Ali­son Lee needed a 12-foot putt to win the hole in a tight match in 2015, missed, and when Charley Hull walked away as the Ger­man crowd cheered, Lee picked up her ball. That’s when Suzann Pet­tersen, stand­ing on the far end of the green, said she never con­ceded the 16-inch putt.

Put the Amer­i­cans and Euro­peans to­gether in golf, no mat­ter the names or pedi­gree, and there are bound to be fire­works.

That both teams col­lec­tively have only three play­ers from the top 15 in the world hardly mat­ters when the matches start Fri­day at Gle­nea­gles in Scot­land. It’s as rel­e­vant now as when the United States (Bradley, Beth Daniel, Betsy King) and Europe (Soren­stam, Laura Davies, He­len Al­freds­son) ruled women’s golf.

Even so, the dis­par­ity is get­ting wider.

Webb won the ca­reer Grand Slam in a span of eight ma­jors when she was the dom­i­nant fig­ure in women’s golf. Pak car­ried the South Korean flag on her own, win­ning four ma­jors in five years, be­fore what seemed like an en­tire na­tion fol­lowed her to Amer­ica.

Now, the Sol­heim Cup teams are loaded with what can be de­scribed as also-rans in the world of women’s golf.

Play­ers from five coun­tries out­side the U.S. and Europe oc­cupy 12 of the top 15 spots in the world rank­ing. That in­cludes Jin Young Ko, a two-time ma­jor win­ner this year, Canada’s Brooke Hen­der­son and Thai­land’s Ariya Ju­tanu­garn.

Since the last Sol­heim Cup was played, those 12 play­ers have com­bined to win 33 times on LPGA Tour (47 times in­cludes the Ladies Euro­pean Tour and LPGA Tours in Ja­pan and Korea), in­clud­ing six of the 11 ma­jors. The U.S. and Euro­pean teams com­bined have won 14 times on the LPGA Tour (23 times world­wide) and two ma­jors.

The Amer­i­can team has four play­ers who have yet to win on the LPGA Tour, and three oth­ers who have won only once. Half of the Euro­pean team is out­side the top 50 in the world rank­ing.

This prob­lem is not unique to women’s golf. The PGA Tour ran into this back in the early 1990s with the emer­gence of Greg Nor­man and Nick Price, and then Ernie Els and Vi­jay Singh. So it cre­ated the Pres­i­dents Cup, which has been suc­cess­ful in sales but not so much in com­pe­ti­tion.

The LPGA Tour, the most suc­cess­ful women’s sports league in the world, doesn’t have that kind of money. In­stead, it cre­ated the In­ter­na­tional Crown, held ev­ery two years for eight coun­tries (four play­ers each) that ad­vance through group play.

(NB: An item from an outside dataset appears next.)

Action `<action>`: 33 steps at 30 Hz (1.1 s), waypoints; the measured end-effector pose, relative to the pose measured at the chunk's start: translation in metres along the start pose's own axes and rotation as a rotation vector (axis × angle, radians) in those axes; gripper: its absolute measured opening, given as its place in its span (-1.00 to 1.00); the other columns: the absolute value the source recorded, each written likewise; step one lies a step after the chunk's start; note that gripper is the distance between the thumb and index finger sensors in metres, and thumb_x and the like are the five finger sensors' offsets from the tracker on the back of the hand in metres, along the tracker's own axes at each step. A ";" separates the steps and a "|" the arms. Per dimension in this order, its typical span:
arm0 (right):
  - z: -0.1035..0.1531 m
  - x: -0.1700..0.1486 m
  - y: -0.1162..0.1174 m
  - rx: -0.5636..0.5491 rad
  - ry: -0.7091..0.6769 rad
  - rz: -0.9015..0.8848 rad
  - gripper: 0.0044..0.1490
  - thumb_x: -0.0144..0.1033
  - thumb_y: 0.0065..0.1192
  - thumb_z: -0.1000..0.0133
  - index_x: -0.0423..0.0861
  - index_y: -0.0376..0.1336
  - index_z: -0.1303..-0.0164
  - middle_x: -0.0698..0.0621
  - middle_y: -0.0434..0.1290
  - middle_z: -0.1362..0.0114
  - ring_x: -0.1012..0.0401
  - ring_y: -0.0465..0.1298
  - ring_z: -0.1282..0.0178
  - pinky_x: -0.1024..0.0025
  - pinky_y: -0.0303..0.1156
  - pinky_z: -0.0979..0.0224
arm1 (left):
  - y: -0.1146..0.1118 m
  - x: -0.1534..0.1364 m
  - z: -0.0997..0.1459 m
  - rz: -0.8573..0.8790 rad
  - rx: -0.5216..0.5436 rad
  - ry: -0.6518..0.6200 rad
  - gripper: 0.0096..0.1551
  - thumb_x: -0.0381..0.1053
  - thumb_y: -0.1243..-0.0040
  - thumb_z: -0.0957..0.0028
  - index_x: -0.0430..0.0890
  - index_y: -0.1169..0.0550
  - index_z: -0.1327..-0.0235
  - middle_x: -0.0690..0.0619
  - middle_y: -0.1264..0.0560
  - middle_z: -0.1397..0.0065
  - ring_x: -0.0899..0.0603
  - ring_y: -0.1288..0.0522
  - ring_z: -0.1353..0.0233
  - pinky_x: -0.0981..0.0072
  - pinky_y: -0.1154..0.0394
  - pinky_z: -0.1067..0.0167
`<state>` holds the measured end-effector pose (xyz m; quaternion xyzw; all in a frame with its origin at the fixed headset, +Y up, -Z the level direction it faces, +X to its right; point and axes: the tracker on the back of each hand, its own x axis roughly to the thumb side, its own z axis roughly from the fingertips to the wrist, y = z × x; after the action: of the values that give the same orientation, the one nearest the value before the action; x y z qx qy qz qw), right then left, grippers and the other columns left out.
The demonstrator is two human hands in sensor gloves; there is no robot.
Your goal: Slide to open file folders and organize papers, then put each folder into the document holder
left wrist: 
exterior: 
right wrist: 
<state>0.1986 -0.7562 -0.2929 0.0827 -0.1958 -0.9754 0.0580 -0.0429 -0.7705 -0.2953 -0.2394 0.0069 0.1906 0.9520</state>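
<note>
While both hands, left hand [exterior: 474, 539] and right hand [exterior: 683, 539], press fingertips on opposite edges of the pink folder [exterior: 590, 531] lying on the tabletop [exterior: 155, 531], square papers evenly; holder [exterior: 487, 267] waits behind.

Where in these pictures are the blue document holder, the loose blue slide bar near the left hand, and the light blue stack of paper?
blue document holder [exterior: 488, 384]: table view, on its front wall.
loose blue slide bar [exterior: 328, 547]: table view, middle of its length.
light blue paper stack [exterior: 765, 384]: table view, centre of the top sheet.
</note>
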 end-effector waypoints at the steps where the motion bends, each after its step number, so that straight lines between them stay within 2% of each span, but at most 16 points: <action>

The men would do well to copy the event ex­cept that it would take away from the Pres­i­dents Cup. Their loss.

For now, the best in women’s golf will be rel­e­gated to the side­lines as U.S. cap­tain Juli Inkster tries to win for a record third time, with nine play­ers who have never com­peted in a Sol­heim Cup away from home. Europe hopes to har­ness good vibes from the men win­ning the Ry­der Cup on the same course five years ago.

It should be a good show.

Put the Amer­i­cans and Euro­peans to­gether and that’s usu­ally the case, no mat­ter who’s play­ing.